• Exercise objective:
The listing below should be written out exactly; please include all of it.
= Beginning of Section =
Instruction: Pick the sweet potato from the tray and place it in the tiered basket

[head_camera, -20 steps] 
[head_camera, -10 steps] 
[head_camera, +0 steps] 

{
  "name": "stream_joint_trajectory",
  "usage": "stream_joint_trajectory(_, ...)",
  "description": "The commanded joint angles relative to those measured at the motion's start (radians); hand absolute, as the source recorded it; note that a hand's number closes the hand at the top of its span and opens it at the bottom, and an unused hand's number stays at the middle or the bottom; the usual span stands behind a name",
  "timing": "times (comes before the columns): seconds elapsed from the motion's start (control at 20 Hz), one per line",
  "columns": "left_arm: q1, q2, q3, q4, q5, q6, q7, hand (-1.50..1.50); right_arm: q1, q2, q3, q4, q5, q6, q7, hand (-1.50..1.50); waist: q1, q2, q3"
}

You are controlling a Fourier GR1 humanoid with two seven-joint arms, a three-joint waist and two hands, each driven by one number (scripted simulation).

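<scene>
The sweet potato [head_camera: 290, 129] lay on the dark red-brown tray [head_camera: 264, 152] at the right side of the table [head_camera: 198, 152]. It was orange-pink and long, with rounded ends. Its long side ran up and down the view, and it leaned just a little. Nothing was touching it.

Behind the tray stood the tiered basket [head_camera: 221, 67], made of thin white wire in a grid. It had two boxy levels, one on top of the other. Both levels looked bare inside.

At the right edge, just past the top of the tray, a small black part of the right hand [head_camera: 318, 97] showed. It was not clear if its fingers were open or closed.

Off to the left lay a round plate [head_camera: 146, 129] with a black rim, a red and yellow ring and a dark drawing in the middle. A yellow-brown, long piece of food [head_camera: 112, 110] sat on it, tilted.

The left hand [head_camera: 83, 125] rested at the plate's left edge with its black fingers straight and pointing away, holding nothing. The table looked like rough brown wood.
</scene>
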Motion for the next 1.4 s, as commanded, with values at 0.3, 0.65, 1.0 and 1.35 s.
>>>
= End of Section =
• Task output:
Instruction: Pick the sweet potato from the tray and place it in the tiered basket

[head_camera, -20 steps] 
[head_camera, -10 steps] 
[head_camera, +0 steps] 

{
  "name": "stream_joint_trajectory",
  "usage": "stream_joint_trajectory(_, ...)",
  "description": "The commanded joint angles relative to those measured at the motion's start (radians); hand absolute, as the source recorded it; note that a hand's number closes the hand at the top of its span and opens it at the bottom, and an unused hand's number stays at the middle or the bottom; the usual span stands behind a name",
  "timing": "times (comes before the columns): seconds elapsed from the motion's start (control at 20 Hz), one per line",
  "columns": "left_arm: q1, q2, q3, q4, q5, q6, q7, hand (-1.50..1.50); right_arm: q1, q2, q3, q4, q5, q6, q7, hand (-1.50..1.50); waist: q1, q2, q3"
}

You are controlling a Fourier GR1 humanoid with two seven-joint arms, a three-joint waist and two hands, each driven by one number (scripted simulation).

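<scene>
The sweet potato [head_camera: 290, 129] lay on the dark red-brown tray [head_camera: 264, 152] at the right side of the table [head_camera: 198, 152]. It was orange-pink and long, with rounded ends. Its long side ran up and down the view, and it leaned just a little. Nothing was touching it.

Behind the tray stood the tiered basket [head_camera: 221, 67], made of thin white wire in a grid. It had two boxy levels, one on top of the other. Both levels looked bare inside.

At the right edge, just past the top of the tray, a small black part of the right hand [head_camera: 318, 97] showed. It was not clear if its fingers were open or closed.

Off to the left lay a round plate [head_camera: 146, 129] with a black rim, a red and yellow ring and a dark drawing in the middle. A yellow-brown, long piece of food [head_camera: 112, 110] sat on it, tilted.

The left hand [head_camera: 83, 125] rested at the plate's left edge with its black fingers straight and pointing away, holding nothing. The table looked like rough brown wood.
</scene>
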Motion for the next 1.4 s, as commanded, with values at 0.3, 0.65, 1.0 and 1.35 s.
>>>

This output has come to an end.